RELATED-ART DOCUMENTS

Patent Document

[0003] [Patent Document 1] Japanese Patent Post-Grant Publication No. 4-32486 [0004] [Patent Document 2] Japanese Patent Application Publication No. 2005-243244 [0005] [Patent Document 3] Japanese Utility Model Publication No. 62-89745 [0006] [Patent Document 4] Japanese Utility Model Post-Grant Publication No. 6-20260

SUMMARY OF THE INVENTION

Problem to be Solved by the Invention

[0007] As a further note, electromagnetic relays are required to have a configuration that can quickly extinguish arc discharge occurring between a fixed contact and a movable contact.

[0008] In consideration of the above, it may be desired to improve the performance of extinguishing arc discharge in an electromagnetic relay.

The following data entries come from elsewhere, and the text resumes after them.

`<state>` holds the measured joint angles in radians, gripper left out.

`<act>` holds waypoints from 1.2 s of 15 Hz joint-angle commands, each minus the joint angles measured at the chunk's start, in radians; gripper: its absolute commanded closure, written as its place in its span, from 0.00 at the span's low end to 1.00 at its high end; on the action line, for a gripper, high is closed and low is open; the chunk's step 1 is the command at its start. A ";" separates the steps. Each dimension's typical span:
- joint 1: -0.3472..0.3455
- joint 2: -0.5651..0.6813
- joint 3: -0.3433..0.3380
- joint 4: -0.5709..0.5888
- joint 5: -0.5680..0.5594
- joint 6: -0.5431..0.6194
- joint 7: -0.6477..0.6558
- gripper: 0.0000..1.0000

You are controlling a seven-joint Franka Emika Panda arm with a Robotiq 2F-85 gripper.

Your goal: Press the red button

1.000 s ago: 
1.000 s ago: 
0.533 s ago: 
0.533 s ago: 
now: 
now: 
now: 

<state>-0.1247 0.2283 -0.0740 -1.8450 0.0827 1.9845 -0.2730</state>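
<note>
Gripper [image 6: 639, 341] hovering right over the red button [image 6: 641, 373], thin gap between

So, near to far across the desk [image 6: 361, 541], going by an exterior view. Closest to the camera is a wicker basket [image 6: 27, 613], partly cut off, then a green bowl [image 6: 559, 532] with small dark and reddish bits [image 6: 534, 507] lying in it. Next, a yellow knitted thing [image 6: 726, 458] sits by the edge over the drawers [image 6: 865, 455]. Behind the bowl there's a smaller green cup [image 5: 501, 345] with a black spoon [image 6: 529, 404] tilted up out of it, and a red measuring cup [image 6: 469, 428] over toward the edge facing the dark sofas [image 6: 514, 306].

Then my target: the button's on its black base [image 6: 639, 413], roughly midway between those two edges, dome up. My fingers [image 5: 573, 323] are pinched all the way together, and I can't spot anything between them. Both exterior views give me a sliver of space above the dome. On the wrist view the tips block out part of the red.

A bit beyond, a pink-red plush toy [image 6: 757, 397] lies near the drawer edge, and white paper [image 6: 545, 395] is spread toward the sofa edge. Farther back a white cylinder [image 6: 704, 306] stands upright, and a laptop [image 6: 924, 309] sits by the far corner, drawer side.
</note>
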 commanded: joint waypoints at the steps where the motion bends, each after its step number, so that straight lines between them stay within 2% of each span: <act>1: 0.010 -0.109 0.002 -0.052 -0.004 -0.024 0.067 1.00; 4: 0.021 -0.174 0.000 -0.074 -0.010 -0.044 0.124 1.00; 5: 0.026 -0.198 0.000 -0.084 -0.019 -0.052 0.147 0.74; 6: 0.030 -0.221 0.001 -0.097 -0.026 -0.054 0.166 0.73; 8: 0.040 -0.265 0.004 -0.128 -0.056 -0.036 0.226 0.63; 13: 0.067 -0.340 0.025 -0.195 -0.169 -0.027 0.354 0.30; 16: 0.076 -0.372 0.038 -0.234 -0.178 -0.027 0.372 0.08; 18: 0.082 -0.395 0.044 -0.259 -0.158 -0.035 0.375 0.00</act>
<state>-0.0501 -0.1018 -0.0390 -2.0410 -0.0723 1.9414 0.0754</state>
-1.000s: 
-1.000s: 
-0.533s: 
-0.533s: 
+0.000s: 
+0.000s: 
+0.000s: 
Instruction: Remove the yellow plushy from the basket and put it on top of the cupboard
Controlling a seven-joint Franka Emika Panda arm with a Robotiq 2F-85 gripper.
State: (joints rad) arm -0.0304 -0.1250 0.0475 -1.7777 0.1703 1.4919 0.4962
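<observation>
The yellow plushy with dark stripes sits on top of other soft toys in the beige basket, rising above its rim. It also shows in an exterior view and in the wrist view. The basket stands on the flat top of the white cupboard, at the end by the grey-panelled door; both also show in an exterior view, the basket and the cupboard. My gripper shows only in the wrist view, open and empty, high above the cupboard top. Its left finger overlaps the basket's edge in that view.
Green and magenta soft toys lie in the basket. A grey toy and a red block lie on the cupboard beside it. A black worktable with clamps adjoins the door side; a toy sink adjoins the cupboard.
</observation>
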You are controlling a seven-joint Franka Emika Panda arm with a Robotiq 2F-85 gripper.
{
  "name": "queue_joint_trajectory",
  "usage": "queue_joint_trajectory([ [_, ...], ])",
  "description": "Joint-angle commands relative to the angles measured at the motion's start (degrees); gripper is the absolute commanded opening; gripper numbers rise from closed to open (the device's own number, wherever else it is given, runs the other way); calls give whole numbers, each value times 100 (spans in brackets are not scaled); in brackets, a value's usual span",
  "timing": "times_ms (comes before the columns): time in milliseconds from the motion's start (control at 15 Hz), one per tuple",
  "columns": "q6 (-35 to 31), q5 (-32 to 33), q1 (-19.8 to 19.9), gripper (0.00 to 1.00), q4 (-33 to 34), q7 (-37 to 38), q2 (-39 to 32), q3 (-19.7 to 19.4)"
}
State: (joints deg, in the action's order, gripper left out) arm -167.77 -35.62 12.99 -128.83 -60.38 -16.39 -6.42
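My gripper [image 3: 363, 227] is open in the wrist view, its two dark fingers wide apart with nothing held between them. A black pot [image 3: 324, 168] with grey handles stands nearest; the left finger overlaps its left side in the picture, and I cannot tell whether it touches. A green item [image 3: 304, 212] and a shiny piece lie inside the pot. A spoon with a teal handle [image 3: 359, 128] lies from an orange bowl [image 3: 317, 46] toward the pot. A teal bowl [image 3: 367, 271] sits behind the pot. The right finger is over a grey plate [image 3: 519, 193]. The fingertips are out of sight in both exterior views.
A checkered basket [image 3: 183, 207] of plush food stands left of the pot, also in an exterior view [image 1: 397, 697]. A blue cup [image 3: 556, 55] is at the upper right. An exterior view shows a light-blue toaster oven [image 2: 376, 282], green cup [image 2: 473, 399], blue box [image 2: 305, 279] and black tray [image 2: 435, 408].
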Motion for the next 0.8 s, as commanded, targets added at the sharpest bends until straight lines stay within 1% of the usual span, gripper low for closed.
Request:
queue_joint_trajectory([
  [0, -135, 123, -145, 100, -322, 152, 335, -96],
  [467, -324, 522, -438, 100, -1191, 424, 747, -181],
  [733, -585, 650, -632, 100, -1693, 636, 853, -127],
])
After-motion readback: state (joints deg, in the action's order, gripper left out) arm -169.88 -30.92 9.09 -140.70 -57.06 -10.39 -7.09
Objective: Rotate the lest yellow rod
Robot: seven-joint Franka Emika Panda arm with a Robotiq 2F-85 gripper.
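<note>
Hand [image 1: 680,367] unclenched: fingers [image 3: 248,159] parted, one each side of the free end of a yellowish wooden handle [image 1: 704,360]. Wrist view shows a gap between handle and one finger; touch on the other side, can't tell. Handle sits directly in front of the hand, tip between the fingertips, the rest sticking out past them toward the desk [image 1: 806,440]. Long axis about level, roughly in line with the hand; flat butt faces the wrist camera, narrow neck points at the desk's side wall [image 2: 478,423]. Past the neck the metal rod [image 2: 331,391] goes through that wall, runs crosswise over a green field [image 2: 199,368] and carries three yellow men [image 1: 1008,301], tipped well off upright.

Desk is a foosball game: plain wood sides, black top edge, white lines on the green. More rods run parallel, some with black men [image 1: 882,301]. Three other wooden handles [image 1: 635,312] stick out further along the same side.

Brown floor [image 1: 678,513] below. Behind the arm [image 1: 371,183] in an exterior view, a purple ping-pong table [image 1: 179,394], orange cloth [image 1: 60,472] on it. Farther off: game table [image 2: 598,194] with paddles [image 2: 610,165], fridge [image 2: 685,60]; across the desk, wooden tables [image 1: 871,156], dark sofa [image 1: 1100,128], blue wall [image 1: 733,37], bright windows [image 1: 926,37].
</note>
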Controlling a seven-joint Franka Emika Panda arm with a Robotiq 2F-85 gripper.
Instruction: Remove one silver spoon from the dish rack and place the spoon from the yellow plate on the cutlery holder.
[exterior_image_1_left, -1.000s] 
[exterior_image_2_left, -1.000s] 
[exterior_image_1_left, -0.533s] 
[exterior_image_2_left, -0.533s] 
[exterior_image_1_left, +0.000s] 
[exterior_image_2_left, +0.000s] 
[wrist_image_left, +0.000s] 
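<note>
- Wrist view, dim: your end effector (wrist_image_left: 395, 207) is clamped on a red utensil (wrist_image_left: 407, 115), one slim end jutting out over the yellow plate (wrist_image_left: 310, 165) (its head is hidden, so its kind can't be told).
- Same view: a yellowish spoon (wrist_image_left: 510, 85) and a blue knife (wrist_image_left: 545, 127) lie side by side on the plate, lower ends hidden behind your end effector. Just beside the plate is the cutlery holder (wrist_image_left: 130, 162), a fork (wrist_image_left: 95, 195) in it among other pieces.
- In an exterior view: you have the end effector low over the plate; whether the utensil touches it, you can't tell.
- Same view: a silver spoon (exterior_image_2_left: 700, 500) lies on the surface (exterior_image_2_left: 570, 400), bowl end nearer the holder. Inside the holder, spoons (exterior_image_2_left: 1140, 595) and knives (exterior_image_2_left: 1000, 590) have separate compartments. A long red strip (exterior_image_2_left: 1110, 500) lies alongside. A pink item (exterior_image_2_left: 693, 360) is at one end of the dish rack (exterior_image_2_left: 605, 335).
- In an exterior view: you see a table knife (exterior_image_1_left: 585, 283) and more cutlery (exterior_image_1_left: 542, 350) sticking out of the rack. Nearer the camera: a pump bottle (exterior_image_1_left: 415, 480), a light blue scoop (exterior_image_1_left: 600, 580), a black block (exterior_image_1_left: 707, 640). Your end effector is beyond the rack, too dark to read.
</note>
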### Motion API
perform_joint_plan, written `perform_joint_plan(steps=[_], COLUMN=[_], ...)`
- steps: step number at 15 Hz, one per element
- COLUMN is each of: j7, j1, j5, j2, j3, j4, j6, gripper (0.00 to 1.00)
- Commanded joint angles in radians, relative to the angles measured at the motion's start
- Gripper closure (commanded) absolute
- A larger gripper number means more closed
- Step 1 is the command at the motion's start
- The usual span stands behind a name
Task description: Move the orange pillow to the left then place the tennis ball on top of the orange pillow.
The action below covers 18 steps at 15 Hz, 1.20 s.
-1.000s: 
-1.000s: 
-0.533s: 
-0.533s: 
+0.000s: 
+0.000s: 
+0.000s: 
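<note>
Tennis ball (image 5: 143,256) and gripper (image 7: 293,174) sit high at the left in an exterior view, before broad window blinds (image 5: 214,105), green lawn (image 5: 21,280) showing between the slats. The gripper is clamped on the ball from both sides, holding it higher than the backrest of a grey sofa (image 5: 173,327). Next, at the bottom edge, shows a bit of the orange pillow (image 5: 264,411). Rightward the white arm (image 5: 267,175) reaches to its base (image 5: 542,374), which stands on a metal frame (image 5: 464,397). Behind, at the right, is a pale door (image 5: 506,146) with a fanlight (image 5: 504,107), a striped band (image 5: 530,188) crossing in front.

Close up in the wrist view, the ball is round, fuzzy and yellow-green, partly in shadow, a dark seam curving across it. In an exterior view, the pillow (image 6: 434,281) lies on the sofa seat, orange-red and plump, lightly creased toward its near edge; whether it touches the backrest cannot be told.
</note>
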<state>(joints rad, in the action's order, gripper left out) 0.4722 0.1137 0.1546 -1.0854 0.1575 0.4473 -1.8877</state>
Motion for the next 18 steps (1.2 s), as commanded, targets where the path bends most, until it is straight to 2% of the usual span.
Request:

Means to Solve the Problem

[0009] An electromagnetic relay includes a fixed contact having a fixed contact plate and a fixed contact point mounted to the fixed contact plate, a movable contact having a movable contact plate and a movable contact point mounted to the movable contact plate, and an electromagnet device configured to move the movable contact so as to bring the movable contact point in contact with the fixed contact point, wherein a contact plate that is at least one of the fixed contact plate and the movable contact plate has a contact area, the contact area being thinner than other areas of the contact plate and having a penetrating hole formed therethrough, and the contact point of the contact plate has a head and a shaft, and wherein while the shaft is placed in the penetrating hole such that the head is mounted on a first surface of the contact area, an end of the shaft is deformed with a force at a second surface opposite the first surface to mount the contact point to the contact plate.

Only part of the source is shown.